Проповедь антропоцентризма, наглядная, демонстративная, столкнулась в «Докторе Живаго» с мощным космоцентризмом мироощущения главного героя, – из этого столкновения и родился никем еще не определенный жанр этого необычного произведения.
Мечтая вслед за Пушкиным о хозяйке, покое, горшке щей, твердя все время «я мещанин, я мещанин», Юрий Андреевич становится совершенно другим человеком, как только попадает в объятия Природы. Космические струи проходят сквозь него, в любой момент они готовы оторвать его от земли. Как не вспомнить Бердяева, читая, например, такое описание:
«Юрий Андреевич с детства любил сквозящий огнем зари вечерний лес. В такие минуты точно и он пропускал сквозь себя эти столбы света.
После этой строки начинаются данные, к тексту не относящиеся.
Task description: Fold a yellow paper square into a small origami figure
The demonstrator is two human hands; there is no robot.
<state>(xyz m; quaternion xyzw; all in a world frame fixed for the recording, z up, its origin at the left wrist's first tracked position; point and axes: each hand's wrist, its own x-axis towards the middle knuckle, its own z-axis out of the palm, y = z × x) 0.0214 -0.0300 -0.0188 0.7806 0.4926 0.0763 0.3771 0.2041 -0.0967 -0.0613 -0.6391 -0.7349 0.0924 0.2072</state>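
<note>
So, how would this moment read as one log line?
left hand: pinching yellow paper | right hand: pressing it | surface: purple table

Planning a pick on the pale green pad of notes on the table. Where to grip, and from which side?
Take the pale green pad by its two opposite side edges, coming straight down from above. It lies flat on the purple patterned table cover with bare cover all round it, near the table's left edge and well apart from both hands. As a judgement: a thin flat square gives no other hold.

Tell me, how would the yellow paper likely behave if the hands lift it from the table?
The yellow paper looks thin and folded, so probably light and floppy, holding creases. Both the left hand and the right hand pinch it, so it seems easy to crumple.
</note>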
Точно дар живого духа потоком входил в его грудь, пересекал всё его существо и парой крыльев выходил из-под его лопаток наружу. <…> “Лара!” – закрыв глаза, полушептал или мысленно обращался он ко всей своей жизни, ко всей божьей земле, ко всему расстилавшемуся перед ним, солнцем озаренному пространству».
Пастернак хотел только простоты, но и в конце пути он был так же далек от нее, как в начале. И не потому не приняла Ахматова «Доктора Живаго», что шли они будто бы разными путями (она – от «простоты» к «сложности», входя своей поэмой в сферу мирового авангарда, он – напротив), а потому что увидела там ненавистное ей учительство.
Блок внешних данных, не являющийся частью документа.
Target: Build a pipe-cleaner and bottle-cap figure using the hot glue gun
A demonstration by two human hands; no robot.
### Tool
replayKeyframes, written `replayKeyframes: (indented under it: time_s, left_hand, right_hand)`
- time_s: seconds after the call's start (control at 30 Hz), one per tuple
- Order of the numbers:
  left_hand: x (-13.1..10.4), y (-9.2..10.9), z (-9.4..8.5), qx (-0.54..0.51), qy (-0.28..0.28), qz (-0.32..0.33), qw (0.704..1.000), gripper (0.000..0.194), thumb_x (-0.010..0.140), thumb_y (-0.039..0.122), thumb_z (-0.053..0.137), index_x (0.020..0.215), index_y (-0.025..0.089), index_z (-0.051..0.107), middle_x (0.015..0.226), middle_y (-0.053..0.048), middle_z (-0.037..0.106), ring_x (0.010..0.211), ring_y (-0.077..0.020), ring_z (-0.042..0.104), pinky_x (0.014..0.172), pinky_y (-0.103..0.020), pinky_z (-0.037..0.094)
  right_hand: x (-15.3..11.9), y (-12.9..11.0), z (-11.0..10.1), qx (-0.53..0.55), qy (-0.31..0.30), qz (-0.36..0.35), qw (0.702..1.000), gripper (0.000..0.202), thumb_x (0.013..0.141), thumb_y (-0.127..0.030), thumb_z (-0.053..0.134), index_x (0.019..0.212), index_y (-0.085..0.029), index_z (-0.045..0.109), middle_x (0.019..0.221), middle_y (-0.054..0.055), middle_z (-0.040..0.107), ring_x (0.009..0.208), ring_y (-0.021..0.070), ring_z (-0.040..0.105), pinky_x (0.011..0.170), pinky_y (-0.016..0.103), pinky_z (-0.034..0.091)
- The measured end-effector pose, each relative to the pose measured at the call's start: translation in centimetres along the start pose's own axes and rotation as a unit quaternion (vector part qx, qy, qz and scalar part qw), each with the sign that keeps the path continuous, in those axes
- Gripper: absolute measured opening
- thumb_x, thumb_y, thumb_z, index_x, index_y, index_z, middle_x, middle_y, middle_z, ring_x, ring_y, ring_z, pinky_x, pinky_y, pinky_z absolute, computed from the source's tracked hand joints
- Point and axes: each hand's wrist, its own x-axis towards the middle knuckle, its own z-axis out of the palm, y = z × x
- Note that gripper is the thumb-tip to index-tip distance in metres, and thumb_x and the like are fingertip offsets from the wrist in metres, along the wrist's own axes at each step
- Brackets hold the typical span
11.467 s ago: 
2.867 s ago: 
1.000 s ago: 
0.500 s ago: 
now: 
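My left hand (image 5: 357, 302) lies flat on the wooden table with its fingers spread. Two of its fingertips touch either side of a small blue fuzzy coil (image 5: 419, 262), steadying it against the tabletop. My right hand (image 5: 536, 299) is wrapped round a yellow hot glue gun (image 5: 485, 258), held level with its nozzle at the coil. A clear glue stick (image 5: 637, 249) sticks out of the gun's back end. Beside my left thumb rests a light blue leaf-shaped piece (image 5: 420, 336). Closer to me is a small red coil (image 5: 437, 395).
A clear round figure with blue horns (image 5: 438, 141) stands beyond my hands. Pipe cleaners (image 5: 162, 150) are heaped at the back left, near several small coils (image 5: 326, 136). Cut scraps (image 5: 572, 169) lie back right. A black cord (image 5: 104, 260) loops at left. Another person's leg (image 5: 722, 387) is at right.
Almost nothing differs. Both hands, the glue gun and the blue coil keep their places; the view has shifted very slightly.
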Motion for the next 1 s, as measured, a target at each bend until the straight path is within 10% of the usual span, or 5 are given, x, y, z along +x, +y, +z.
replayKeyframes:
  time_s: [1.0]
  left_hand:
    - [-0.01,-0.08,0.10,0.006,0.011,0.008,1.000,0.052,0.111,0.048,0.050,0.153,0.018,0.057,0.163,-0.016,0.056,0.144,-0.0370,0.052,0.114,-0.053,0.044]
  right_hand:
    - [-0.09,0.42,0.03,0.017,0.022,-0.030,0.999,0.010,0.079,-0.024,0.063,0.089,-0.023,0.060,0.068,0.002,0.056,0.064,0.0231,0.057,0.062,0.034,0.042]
В тринадцатой части второй книги («Против дома с фигурами») в главе 17 главное противоречие романа приобретает зримую наглядность. Как и Блока, Пастернака крайне волнует вопрос, что же произошло в мире с возникновением христианства. А вот что: «Кончился Рим, власть количества, оружием вмененная обязанность жить всей поголовностью, всем населением. Вожди и народы отошли в прошлое».
Вовсе не об императорском Риме здесь идет речь. Рим всего лишь условное обозначение того времени, когда создавался роман; это и прогнозы относительно того, что ожидает человечество в будущем.
Что же именно? А вот что:
«Личность, проповедь свободы пришли им на смену. Отдельная человеческая жизнь стала Божьей повестью, наполнила своим содержанием пространство вселенной. Как говорится в одном песнопении на Благовещение, Адам хотел стать богом и ошибся, не стал им, а теперь Бог становится человеком, чтобы сделать Адама Богом…».
Очевидно, это и есть тот вывод и то сокровенное желание, к которым пришел Пастернак в конце жизненного пути. Он формулирует свои выводы в формах богословской метафизики – очевидно, иначе выразить их было бы невозможно.
Известно, что развитие традиций есть отрицание выработанных и опробованных методов творчества; развивать традиции – значит, прежде всего, не делать так (делать не так), как это делали предшественники. Этот заново созданный вид творчества может воспроизводиться, но может и не воспроизводиться (как не воспроизводимым после «Евгения Онегина» оказался жанр романа в стихах).